Certificate not Trusted error

Hello,

My site is hosted with IX webhosting. I bought SSL thru them and they installed SSL for me. SSL seems to be working ok from the browser.

https://www.airlineoperationsgroup.com/test.html

The site have a payment system that makes payments via a payment gateway provider. The problem occurs when the payment gateway application try to send a payment status back to our website via the SSL. This only happens when the payment gateway application try to access our website via SSL link, so you won’t be able to see the error by just going to https using a web browser. The payment gateway provider claims that the Root Certificate has not been installed properly. The error that they got is

javax.net.ssl.SSLHandshakeException: java.security.cert.CertificateException: Certificate not Trusted

I have contacted IX webhosting and reported the problem, but they said eveything seems to be Ok on their side…

I have no idea of what is really going on with this. Could someone help me to verify if the certificate is installed correctly by viewing certificate info via web browser?

Thanks,
Toey

Hi Toey,

My thought would be this…and by the way the certificate/site looks fine in Firefox.

The certificate you are using is a EssentialSSL certificate, which is signed from the ‘COMODO Certification Authority’.
The ‘COMODO Certification Authority’ was issued in 2006.
So…your ‘payment gateway application’ may not have that ‘trusted root’ in its root store, and maybe there is an update to the root store of the application that needs loading.
That would be where I would start in resolving this issue.

Garry

Garry is absolutely correct. I’ve run an installation check from our system and the root and intermediate certificates are all installed correctly on your web server. I also notice that the payment gateway is a Java platform. If it is an older iteration of Java, it may not even have the Addtrust and UTN root and intermediate certs in it’s trusted root store, nevermind the Comodo Certification Authority. The key to getting it to work properly will be getting the payment gateway operator to update the root store on their side.

Gary & Richards,

Thank you very much for your help. I appreciate it.

I will forward this to my payment gateway provider.

Toey

(R)

Last question…

May be a dumb question… sorry I am really new to SSL thing…
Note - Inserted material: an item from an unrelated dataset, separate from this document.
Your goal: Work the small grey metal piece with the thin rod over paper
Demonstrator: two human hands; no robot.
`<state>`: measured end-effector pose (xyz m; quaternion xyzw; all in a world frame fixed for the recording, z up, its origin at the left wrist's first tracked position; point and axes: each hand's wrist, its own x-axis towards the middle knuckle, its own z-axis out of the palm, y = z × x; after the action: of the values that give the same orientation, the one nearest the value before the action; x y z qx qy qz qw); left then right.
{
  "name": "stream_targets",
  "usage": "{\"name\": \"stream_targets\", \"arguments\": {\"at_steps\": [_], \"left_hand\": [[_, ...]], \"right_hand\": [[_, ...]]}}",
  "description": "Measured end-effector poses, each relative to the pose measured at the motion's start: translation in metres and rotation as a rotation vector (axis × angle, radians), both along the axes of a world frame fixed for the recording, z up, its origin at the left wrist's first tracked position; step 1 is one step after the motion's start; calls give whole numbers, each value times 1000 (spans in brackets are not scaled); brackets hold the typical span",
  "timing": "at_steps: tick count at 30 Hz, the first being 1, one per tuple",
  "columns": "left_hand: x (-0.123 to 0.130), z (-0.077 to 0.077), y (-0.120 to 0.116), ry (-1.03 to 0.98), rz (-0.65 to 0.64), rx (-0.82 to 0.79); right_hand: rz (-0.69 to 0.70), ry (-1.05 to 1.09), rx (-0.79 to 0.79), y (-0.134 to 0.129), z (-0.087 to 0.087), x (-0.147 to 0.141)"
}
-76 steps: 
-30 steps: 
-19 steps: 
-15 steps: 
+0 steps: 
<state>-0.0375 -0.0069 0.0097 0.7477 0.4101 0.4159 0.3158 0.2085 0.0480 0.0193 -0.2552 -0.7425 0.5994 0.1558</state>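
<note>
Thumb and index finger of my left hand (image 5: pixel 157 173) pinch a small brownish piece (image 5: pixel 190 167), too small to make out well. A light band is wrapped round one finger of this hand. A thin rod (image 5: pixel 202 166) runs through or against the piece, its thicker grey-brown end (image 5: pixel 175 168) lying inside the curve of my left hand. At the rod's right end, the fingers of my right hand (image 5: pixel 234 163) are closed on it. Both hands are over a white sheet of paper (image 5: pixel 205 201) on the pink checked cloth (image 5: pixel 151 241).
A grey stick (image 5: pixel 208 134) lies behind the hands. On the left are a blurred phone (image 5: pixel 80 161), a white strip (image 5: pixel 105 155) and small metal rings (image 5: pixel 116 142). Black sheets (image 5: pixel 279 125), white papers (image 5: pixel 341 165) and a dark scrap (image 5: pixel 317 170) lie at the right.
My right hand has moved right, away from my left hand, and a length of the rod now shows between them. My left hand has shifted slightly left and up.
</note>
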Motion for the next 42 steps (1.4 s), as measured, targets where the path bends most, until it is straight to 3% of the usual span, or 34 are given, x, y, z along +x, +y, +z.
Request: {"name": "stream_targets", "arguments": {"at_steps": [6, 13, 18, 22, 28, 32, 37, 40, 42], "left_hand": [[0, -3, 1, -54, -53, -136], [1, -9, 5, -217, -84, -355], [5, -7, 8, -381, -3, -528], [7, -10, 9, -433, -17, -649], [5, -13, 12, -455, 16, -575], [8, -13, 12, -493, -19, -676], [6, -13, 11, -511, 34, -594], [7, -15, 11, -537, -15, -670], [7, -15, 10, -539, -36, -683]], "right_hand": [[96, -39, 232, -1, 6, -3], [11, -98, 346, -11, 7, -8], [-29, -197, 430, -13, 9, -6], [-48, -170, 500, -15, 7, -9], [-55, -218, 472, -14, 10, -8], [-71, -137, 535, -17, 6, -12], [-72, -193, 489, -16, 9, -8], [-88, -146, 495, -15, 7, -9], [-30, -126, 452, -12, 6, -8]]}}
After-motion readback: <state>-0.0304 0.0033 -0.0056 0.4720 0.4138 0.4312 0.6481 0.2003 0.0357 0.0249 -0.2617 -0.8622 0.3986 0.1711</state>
If my payment gateway provider doesn’t have those Addtrust and UTN root and intermediate certs in their trusted root, where can they get the certificates?
IX didn’t send me any certificates because they installed it for me. So, should I ask IX to send me those certificates?
Should they be able to save/export it from web browser? (IE 7 have an option to export certificates)

Thanks,
Toey

Hi,

The Addtrust and UTN root have been around a very long time and ‘should’ already be in the root store.

They are the same certificates that you find in the root store of the browser you use.

Garry

The payment gateway provider asked me to send the certificates. I asked for the certificates from IX and sent to the payment gateway provider, but they still can’t get it to work… :frowning: I guess there is nothing I can do except waiting for them to resolve the problem…

Thanks for all your help!
Toey

Toey,

Our root certificate started showing up in Java 1.5x. Do you happen to know the exact version that is being used on either end? This is vital.